Storia. Il territorio, antica dimora dei sabini, venne ascritto, dopo l'assoggettamento a Roma, alla tribù QUIRINA e, in epoca augustea, inquadrato nella REGIO IV (SAMNIUM). Al console Manio Curio Dentato, conquistatore di queste terre, si deve l'escavazione del canale di bonifica che fece defluire le acque del fiume Velino nel fiume Nera, originando le cascate delle Marmore. In seguito alla conquista longobarda il comprensorio venne annesso al ducato di Spoleto e denominato Sabina ducale; Rieti divenne sede di gastaldato. Nel XII secolo fu preda bellica del normanno Ruggero II, re di Sicilia, e per lunghi secoli, ad esclusione della porzione reatina (Monti Reatini e conca di Rieti), che fu inglobata nello Stato della Chiesa, fu parte del regno di Sicilia, del regno di Napoli e, infine, di quello borbonico delle due Sicilie. Alle pendici dei Monti Reatini, nella cosiddetta Valle Santa, operò San Francesco: nel 1223 a Fonte Colombo, il “Sinai francescano”, il Poverello d'Assisi dettò le regole del suo ordine e a Greccio, nella notte di Natale dello stesso anno, realizzò per la prima volta il presepe vivente. Durante la “cattività avignonese” dei papi (1309-1377), Luigi di Taranto, marito della regina di Napoli Giovanna I, ne approfittò per annettere ai suoi domini il Reatino ma di lì a pochi anni fu costretto a cederlo nelle mani del legato pontificio cardinale Egidio Albornoz. Nel XVI secolo gran parte dei territori attorno al corso del fiume Velino venne data in feudo a Margherita d'Asburgo, figlia naturale dell'imperatore Carlo V e moglie di Ottavio Farnese; alla morte della sovrana passò ai Farnese e successivamente tornò al re di Napoli. Le gole di Antrodoco furono teatro del massacro di una colonna di truppe francesi ad opera degli abitanti del luogo (1799) e della sconfitta delle truppe napoletane, agli ordini di Gugliemo Pepe, per mano austriaca (1821). Il plebiscito di annessione al Piemonte, votato dal regno delle due Sicilie (21 ottobre 1860), fu il preludio all'ingresso nel regno d'Italia (1861).

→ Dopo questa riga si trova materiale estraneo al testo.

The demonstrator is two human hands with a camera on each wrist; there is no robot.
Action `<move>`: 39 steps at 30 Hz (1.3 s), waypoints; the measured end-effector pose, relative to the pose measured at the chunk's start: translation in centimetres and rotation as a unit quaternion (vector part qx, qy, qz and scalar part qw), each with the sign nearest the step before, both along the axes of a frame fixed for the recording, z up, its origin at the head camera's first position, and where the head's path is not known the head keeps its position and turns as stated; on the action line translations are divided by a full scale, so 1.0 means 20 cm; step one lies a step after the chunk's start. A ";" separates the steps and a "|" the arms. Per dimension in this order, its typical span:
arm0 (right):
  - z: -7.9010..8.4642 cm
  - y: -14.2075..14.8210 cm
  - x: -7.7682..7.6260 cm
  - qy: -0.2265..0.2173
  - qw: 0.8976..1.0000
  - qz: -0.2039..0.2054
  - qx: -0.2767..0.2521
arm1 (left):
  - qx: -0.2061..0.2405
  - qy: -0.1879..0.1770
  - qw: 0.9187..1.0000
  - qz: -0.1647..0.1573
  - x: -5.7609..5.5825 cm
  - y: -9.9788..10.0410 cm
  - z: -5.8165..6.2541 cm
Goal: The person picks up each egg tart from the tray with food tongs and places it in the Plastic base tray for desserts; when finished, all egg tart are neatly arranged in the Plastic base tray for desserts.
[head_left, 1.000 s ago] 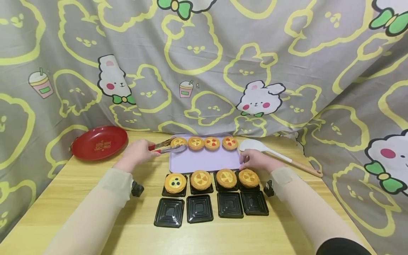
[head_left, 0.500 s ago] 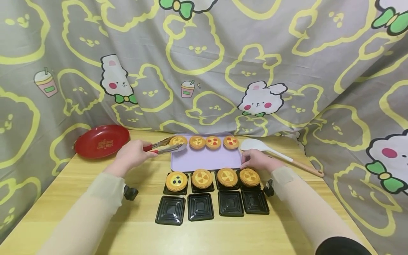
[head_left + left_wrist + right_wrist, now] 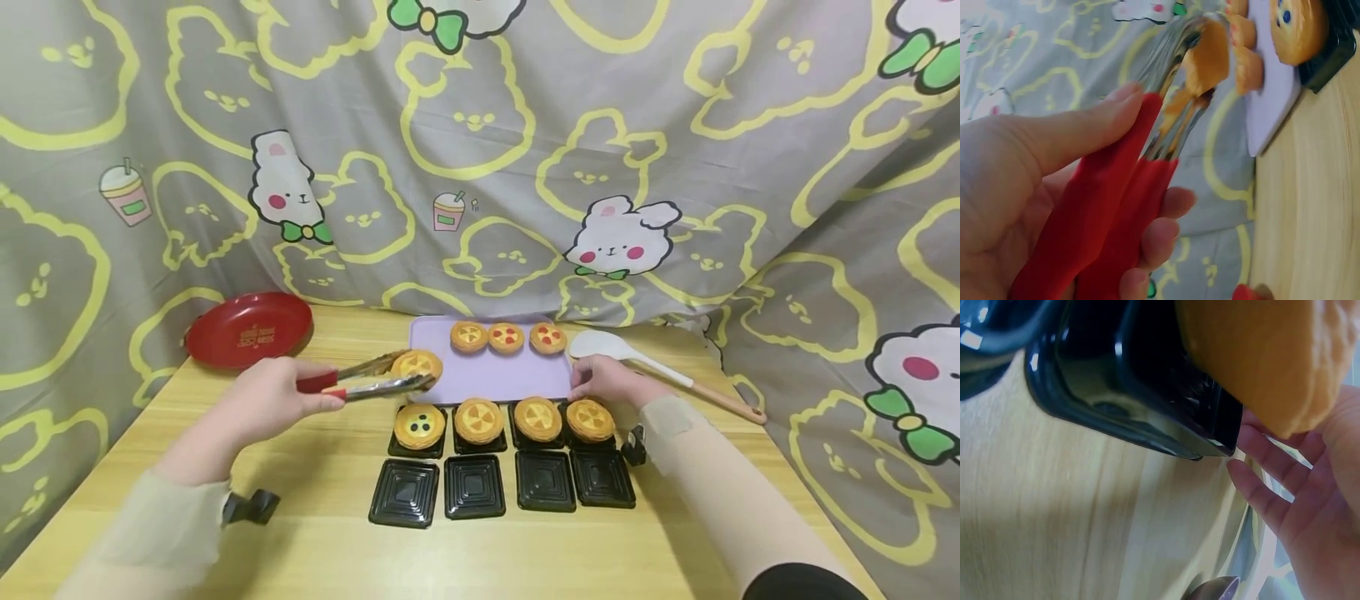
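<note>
My left hand (image 3: 273, 396) grips red-handled metal tongs (image 3: 382, 387), with fingers and thumb round the handles (image 3: 1094, 206). Between the tong tips is a yellow-topped tart (image 3: 417, 366), raised near the left front of the lavender tray (image 3: 495, 379). Three more tarts (image 3: 506, 337) lie along that tray's back. At its right front corner my right hand (image 3: 606, 379) rests, touching the edge. In the right wrist view its visible fingers (image 3: 1269, 465) lie loosely extended beside a black square holder (image 3: 1147, 419) with a tart (image 3: 1266, 356); the thumb is hidden.
Tarts sit on the back row of black holders (image 3: 480, 446); the front row of holders (image 3: 474, 487) bears none. A red plate (image 3: 250, 329) stands at the back left. A white ladle with a wooden handle (image 3: 667, 367) lies at the right, before a patterned curtain (image 3: 480, 167).
My left hand has drawn back to the left and nearer, and the tart in the tongs has come off the tray's back left end. The right hand stays at the tray's corner.
</note>
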State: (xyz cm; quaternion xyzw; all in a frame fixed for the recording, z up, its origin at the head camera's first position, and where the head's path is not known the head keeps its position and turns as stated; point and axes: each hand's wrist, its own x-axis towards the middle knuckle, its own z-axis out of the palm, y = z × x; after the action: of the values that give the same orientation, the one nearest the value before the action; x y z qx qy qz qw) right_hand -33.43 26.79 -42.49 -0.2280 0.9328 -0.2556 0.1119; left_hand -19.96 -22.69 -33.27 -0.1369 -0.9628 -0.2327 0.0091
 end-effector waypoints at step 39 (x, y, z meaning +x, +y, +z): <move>-0.04 0.02 -0.02 0.013 1.000 0.011 -0.003 | 0.038 -0.047 0.995 -0.080 0.27 -0.12 0.00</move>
State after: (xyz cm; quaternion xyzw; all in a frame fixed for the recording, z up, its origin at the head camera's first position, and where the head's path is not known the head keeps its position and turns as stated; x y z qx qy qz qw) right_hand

Struttura socio-economica. Come gran parte delle zone montane del centro-sud d'Italia anche questa non sfugge ai ben noti fenomeni dello spopolamento e dell'abbandono e, se nel passato l'abbondanza del legname e dei frutti provenienti dagli estesi castagneti dava origine ad un'economia di scambio e di sussistenza abbastanza estesa, oggi non è più così. L'agricoltura, in forte contrazione, non rappresenta più da diversi anni il settore trainante dell'economia locale, pur essendo praticata ancora dove il suolo lo permette, come nelle conche intramontane (cereali, foraggio e patate); per ciò che concerne la zootecnia, anch'essa in declino, bisogna tuttavia rilevare come i fertili pascoli montani permettono la produzione di ottime caciotte e pecorini mentre ad Amatrice, nota universalmente per la famosa ricetta degli spaghetti all'amatriciana, vi è un'affermata produzione di salumi. Le attività industriali si concentrano intorno all'importante polo di Cittaducale -praticamente saldato con quello primario di Rieti-, i cui comparti fondamentali sono quelli dell'elettronica e delle telecomunicazioni. Diversi comuni hanno puntato sul turismo, soprattutto religioso e termale: la verde e amena conca di Amatrice, le gole del Velino, le terme di Antrodoco, note per la cura delle malattie della pelle e gastrointestinali, quelle di Cotilia (Castel Sant'Angelo), rinomate per la cura di artriti, gotta e calcolosi renale, e i luoghi francescani della Valle Santa sono alcuni esempi delle notevoli potenzialità del comprensorio. Di una certa rinomanza, infine, è l'artigianato del rame e del ferro battuto (Antrodoco, Poggio Bustone).